In order to keep up with the harvest and keep the plants
healthy and productive, we harvest green beans on Mondays and Fridays and
sometimes in between for our own freezer’s supply and farm-stand surplus
sales.) This past Friday we had spent the morning harvesting zucs and cucs and
beans when the lunch hour arrived and the heat became oppressive.
We had just
decided on taking a noon siesta when there was a honk from our driveway. Our
neighbor Wally was ready to bale 2nd cutting hay. He usually makes
large round bales, but obliges us with small squares if Shane does the stacking
on the wagon as the kick baler sends them back.
Haymaking is one of the most
enjoyable chores. Yes it’s hot, sticky, dusty, pieces of grass stuck to your
face, down your shirt….yet I’ve seen men wilted from a morning’s labor in the
field suddenly revive with whip-like joy fresh as daisies when a man with a
tractor shows up and says the hay’s ready.
First there’s the pure joy of riding in an open field of grass,
the smell of the curing windrows wafting up as you pass, the baler combing the
rows up into itself, a blue sky above. The unhurried tractor’s pace as it
secures free food from the rolling landscape. Another hay crop in means another
year of meat and milk, thousands of dollars secured from the gracious sun
itself, and at the courtesy of rain and the good Lord above.
It’s a draught
year, so the field that gave 110 bales last year only yields 61 this year.
Still. We had dry weather to make it in. The red clover in it cured well. It
holds its shape when squeezed and doesn’t shatter into dust. Wally’s done a good
job. But then, he’s had practice!
I trudge out to the middle of the field with
the 4 year old and 2 year old who are in awe of the whole process. We’re
carrying a giant jug of cold water for the man in the wagon, stacking bales,
with his shirt over his head Arab-style to keep the sun off his neck.
“Want some water, Wally?” we ask. He shakes his head no.
“How old are you Wally?” I’m leaning on the giant deeply
treaded tractor wheel.
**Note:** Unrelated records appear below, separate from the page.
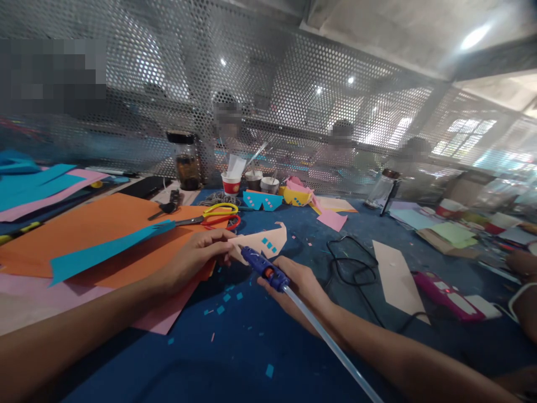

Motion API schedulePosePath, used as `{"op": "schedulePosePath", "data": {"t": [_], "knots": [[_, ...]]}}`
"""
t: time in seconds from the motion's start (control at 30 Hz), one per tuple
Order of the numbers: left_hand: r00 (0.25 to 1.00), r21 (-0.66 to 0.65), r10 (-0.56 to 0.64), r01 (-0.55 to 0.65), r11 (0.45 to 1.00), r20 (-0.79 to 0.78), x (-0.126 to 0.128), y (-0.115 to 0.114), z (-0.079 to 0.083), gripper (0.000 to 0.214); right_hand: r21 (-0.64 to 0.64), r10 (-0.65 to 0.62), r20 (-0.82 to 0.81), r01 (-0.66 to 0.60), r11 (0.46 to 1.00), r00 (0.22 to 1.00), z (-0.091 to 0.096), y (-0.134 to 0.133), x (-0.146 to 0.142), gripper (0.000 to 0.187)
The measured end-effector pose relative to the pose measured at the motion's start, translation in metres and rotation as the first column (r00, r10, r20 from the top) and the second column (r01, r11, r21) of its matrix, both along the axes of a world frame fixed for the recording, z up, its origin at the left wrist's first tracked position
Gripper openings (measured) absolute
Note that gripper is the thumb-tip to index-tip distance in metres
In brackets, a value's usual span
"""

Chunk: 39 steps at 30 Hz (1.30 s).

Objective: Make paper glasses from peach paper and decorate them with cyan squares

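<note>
My left hand pinches the near end of a pale peach paper mask decorated with small blue squares. In my right hand is a blue hot glue gun, its nozzle close to the peach paper by my left fingers; whether it touches I cannot tell. A long clear glue stick sticks out of the gun's back toward me. Small blue paper squares lie scattered below my hands. Left of my left hand, a blue paper strip and yellow-and-red-handled scissors rest on orange paper.
Behind my hands stand a blue paper mask, a yellow one, paper cups and a jar. To the right lie a black cord, peach paper and a magenta-cased phone. Another person's arm is at the right edge.
</note>
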<state>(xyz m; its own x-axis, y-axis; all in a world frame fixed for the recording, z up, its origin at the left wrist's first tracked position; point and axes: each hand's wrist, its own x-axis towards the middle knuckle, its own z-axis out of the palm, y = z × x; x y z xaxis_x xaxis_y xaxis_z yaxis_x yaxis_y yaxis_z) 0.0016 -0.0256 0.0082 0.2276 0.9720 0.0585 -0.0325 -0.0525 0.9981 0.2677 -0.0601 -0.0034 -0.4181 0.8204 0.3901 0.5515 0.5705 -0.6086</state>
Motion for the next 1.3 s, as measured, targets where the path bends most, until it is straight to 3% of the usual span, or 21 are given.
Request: {"op": "schedulePosePath", "data": {"t": [1.3], "knots": [[0.999, 0.010, -0.011, 0.011, 1.000, -0.040, -0.0009, 0.0012, 0.0006, 0.022, 0.069, 0.007, 0.055, -0.011, 0.998, 0.998, -0.0057, 0.0051, 0.0023, 0.015]]}}
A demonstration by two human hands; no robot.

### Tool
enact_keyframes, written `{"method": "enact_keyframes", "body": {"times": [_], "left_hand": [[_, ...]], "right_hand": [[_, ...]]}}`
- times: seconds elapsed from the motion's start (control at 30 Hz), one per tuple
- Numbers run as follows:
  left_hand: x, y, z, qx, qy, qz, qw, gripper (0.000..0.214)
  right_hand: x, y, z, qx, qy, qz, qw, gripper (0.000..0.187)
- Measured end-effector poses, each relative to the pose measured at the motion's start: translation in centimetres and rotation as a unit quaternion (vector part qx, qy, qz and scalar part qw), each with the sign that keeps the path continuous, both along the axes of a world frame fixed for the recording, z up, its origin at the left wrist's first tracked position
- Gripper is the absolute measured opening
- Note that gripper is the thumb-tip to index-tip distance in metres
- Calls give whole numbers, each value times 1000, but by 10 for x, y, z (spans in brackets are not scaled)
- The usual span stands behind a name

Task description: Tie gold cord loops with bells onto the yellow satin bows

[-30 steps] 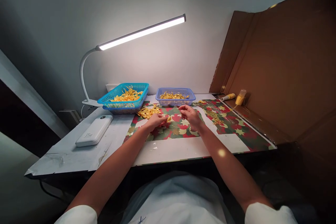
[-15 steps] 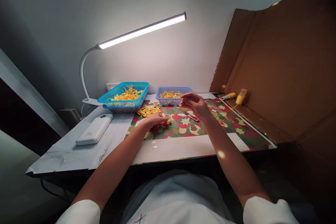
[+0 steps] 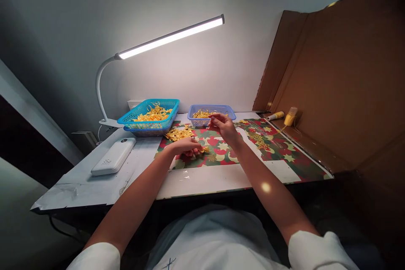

The word comes out long and exaggerated.
“Eighty-Threeeeee, so I am.”
“And you’re still at it!” I grin with admiration.
“We—ll, I figure the
day you stop, you ight as well drive yourself to the mortuary!” He smiles.
It’s 3:00 in the
afternoon and 96 degrees outside.I take one more look up at the brown and
crinkled face with the stubborn chin and faded ball cap. I am not made of the
same stuff as he, and head back from the shade of the trees on the edge of the
field as he starts up his tractor again, but I know the feeling he described.
Every spring and summer the very smell of the earth thawing pulls me into
planting again. I’ve become aware that the day I don’t mark a new season with
seeding will be the day I die- or might as well do. Though some days this
existence seems like a fight for survival, we all know deep down it’s more like
a dance. We head back to the house for some lemonade before we load our 61
bales into the barn.
Wally is off to help another farmer get his crop in late
into the evening before the midnight thunderstorm arrives. It’s still 96
degrees, he’s still 83 with lung cancer, but the hay is ready to bale, and hay
making is a beautiful thing.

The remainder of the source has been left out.